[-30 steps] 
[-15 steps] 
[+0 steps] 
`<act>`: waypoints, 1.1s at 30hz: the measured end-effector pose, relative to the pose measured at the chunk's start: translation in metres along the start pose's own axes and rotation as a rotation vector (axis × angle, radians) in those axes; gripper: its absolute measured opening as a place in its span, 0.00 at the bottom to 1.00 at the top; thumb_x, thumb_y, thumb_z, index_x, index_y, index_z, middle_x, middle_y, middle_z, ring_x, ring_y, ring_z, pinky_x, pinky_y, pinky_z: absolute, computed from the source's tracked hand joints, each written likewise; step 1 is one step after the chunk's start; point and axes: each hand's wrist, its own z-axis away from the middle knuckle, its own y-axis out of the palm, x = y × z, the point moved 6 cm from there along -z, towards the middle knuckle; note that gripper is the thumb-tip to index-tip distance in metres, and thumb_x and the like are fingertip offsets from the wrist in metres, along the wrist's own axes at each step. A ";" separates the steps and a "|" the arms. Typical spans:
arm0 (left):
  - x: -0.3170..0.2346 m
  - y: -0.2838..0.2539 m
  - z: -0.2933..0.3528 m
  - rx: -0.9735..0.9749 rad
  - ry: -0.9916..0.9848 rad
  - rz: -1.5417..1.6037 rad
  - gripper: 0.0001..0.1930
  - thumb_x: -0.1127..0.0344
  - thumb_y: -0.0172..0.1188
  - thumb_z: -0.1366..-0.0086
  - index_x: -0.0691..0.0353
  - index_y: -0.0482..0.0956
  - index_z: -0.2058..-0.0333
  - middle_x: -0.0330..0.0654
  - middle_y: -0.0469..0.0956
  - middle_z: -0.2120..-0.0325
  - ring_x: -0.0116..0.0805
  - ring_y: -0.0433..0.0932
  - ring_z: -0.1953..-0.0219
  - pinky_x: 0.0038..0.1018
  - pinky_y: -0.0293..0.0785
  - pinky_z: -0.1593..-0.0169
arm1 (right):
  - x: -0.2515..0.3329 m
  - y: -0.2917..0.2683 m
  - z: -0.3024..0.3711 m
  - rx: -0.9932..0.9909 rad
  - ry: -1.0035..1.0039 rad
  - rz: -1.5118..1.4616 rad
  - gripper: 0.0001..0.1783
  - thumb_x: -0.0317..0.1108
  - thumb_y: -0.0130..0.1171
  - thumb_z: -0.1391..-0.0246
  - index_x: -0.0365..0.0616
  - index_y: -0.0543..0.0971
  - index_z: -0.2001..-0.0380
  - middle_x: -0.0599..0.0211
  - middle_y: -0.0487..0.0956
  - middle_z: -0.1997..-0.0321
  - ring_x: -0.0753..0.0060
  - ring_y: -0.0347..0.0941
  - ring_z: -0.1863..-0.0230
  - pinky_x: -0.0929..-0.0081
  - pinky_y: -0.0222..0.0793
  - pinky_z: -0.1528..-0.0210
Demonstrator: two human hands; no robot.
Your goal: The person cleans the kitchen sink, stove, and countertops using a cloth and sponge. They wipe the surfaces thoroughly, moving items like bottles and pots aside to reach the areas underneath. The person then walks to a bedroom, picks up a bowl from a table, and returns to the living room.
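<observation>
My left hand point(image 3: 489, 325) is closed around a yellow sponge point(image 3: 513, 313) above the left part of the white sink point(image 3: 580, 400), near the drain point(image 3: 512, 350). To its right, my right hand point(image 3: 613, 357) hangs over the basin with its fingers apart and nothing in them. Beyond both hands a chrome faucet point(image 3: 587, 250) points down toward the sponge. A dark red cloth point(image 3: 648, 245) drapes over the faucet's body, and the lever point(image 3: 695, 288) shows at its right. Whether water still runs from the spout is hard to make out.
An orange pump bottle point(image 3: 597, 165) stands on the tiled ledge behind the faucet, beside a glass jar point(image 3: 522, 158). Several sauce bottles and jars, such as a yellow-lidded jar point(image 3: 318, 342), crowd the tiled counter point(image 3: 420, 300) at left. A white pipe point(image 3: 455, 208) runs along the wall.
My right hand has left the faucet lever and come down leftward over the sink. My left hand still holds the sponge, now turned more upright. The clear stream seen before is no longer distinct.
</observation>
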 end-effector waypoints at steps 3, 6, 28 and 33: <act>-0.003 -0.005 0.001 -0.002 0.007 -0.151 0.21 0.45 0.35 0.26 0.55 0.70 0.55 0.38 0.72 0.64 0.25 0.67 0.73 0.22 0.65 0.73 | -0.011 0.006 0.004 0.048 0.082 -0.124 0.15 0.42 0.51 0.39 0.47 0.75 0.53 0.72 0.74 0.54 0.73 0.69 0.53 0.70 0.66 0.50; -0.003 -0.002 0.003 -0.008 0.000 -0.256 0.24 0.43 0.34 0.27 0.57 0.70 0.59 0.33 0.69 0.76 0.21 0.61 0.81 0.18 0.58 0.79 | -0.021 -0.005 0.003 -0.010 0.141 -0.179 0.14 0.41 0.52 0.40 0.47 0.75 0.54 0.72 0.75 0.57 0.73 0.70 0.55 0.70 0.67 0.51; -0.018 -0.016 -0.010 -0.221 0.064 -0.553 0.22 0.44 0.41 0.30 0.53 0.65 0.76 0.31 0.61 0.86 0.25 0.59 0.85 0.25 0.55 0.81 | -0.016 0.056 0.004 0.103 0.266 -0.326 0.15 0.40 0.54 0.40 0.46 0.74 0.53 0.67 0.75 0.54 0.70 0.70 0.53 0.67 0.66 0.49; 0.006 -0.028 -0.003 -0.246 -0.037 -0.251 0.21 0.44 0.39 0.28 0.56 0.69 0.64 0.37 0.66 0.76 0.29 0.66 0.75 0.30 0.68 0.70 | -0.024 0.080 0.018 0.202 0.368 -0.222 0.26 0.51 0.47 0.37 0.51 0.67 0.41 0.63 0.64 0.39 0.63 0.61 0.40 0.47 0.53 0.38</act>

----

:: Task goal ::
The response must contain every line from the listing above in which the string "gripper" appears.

:: Response box ::
`<act>`: waypoints, 1.1s at 30hz: the measured end-effector pose, relative to the pose measured at the chunk's start: translation in metres along the start pose's own axes and rotation as a rotation vector (axis × angle, radians) in those axes; gripper: its absolute measured opening as a place in its span, 0.00 at the bottom to 1.00 at the top; thumb_x, thumb_y, thumb_z, index_x, index_y, index_z, middle_x, middle_y, middle_z, ring_x, ring_y, ring_z, pinky_x, pinky_y, pinky_z: absolute, computed from the source's tracked hand joints, each written likewise; step 1 is one step after the chunk's start; point and axes: each hand's wrist, its own z-axis away from the middle knuckle, its own y-axis out of the palm, x = y × z, the point moved 6 cm from there along -z, towards the middle knuckle; note that gripper is the thumb-tip to index-tip distance in metres, and thumb_x and the like are fingertip offsets from the wrist in metres, along the wrist's own axes at each step. A ";" separates the steps and a "|" the arms. Typical spans:
  - gripper: 0.0001..0.1930
  - gripper: 0.0001..0.1783

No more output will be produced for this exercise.